Then the user opens a page with news and no matter how long after publication. This may occur even after many years. I did not ask him to enter his time zone. Instead, I get the offset of his current local time from UTC using the javascript function following way:
function GetUserTimezoneOffset()
{
var offset = new Date().getTimezoneOffset();
return offset;
}
Next I make the calculation of the date and time of publication, which will show the user:
public static DateTime Get_Publication_Date_In_User_Local_DateTime(
DateTime Publication_Utc_Date_Time_From_DataBase,
int User_Time_Zone_Offset_Returned_by_Javascript)
{
int userTimezoneOffset = User_Time_Zone_Offset_Returned_by_Javascript; // For
// example Javascript returns a value equal to -300, which means the
// current user's time differs from UTC to 300 minutes. Ie offset
// is UTC +6. In this case, it may be the time zone UTC +5 which
// currently operates summer time or UTC +6 which currently operates the
// standard time.
// Right? (Question #2)
DateTimeOffset utcPublicationDateTime =
new DateTimeOffset(Publication_Utc_Date_Time_From_DataBase,
TimeSpan.Zero); // get an instance of type DateTimeOffset for the
// date and time of publication for further calculations
DateTimeOffset publication_DateTime_In_User_Local_DateTime =
utcPublicationDateTime.ToOffset(new TimeSpan(0, - userTimezoneOffset, 0));
return publication_DateTime_In_User_Local_DateTime.DateTime;// return to user
}
Is the value obtained correct? Is this the right approach to solving this problem? (Question #3)

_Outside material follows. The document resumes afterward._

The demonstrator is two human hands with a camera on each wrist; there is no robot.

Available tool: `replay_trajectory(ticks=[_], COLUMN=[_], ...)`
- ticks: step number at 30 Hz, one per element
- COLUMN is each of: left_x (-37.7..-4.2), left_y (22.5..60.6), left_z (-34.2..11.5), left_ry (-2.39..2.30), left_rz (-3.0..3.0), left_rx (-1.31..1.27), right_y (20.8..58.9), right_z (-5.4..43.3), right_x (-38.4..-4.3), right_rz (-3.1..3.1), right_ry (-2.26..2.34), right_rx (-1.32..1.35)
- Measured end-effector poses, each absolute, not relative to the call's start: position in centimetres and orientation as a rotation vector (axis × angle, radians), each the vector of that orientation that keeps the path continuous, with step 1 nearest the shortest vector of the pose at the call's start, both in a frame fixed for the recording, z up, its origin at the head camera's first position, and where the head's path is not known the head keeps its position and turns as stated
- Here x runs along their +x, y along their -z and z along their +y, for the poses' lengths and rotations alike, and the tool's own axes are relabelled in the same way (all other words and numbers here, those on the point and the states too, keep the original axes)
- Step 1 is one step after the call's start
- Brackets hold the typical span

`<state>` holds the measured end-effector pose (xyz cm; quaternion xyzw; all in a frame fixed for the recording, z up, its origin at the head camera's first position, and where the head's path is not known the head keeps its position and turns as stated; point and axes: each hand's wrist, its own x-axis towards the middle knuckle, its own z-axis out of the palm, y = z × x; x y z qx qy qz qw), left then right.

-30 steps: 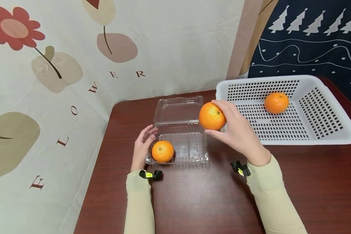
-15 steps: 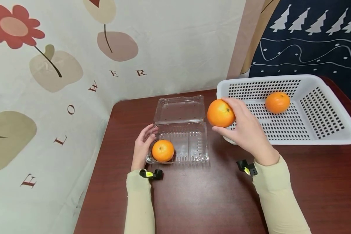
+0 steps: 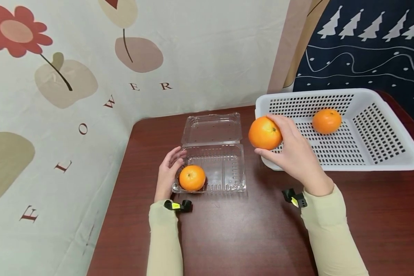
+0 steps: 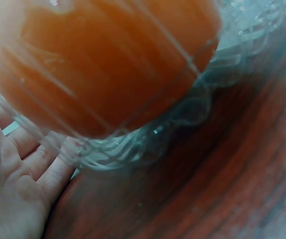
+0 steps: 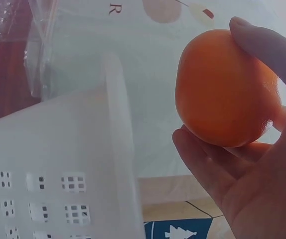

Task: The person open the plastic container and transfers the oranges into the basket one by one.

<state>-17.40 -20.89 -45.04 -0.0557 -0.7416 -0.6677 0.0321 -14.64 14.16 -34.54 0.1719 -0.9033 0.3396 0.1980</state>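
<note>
Left of the basket [image 3: 341, 167] lies the clear container [image 3: 214, 165], then the left hand [image 3: 166, 176], fingers relaxed, empty. Near the basket's left end, the right hand [image 3: 294, 153] curls its fingers round an orange [image 3: 263, 133]: grip lightly (bruising risk), clearing the rim.

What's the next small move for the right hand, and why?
I'd probably carry the round orange fruit in the right hand further right, over the white perforated plastic basket: over the last second it has moved away from the clear plastic clamshell, and in the head view it overlaps the basket's left side.
</note>
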Motion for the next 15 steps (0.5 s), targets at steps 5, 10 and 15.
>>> replay_trajectory(ticks=[5, 10, 15], left_x=[-17.38, -17.34, -17.42], left_y=[44.98, 45.02, 45.05], left_z=[-21.09, -21.15, -21.08], left_ry=[2.073, 2.082, 2.079], left_rz=[-2.276, -2.272, -2.268], left_rx=[-0.173, -0.169, -0.175], right_y=[34.6, 34.7, 34.8], right_z=[14.34, 14.49, 14.67], right_x=[-14.55, -14.53, -14.56], right_rz=[-2.525, -2.528, -2.512], right_ry=[-0.962, -0.954, -0.938], right_rx=[0.477, 0.482, 0.492])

UPDATED Oct 19 at 6:58 (I tried post it as a comment but it's too long by 668 characters)
Matt Johnson, Thank You for such a detailed answer despite that of the fact that you are doing this not the first time. Thank you for taking the time to explain this particular case, and not just provide links to other posts.
I have read the information that you have provided. Maybe I'm still not fully aware of all the details, but if I understand it right, for the right convertion of DateTime (which was written many years ago in the database) from UTC to the same user's moment, I need to know UTC offset which he had at that moment. And it is difficult taking into account that transfer rules for DST change constantly. And even now, though the platform ".NET" contains some TZDB that is used for the TimeZoneInfo type, I can't take advantage of it without the exact position of the user.
But what if I am only interested in the date and time of starting this year, and only in Russia, where DST was canceled in 2011? As I understand it, this means that if properly configured clock on user's computer, located in Russia, this approach will always give the correct result. And since 2011, the offset to UTC of user's clock should always be the same. Accordingly, the shift indicators in different browsers will not be different for the Russian user's.
Answer to Question 1
... does DateTimeOffset.UtcNow always returns the correct UTC date and time, regardless of whether the server is dependent on daylight savings time?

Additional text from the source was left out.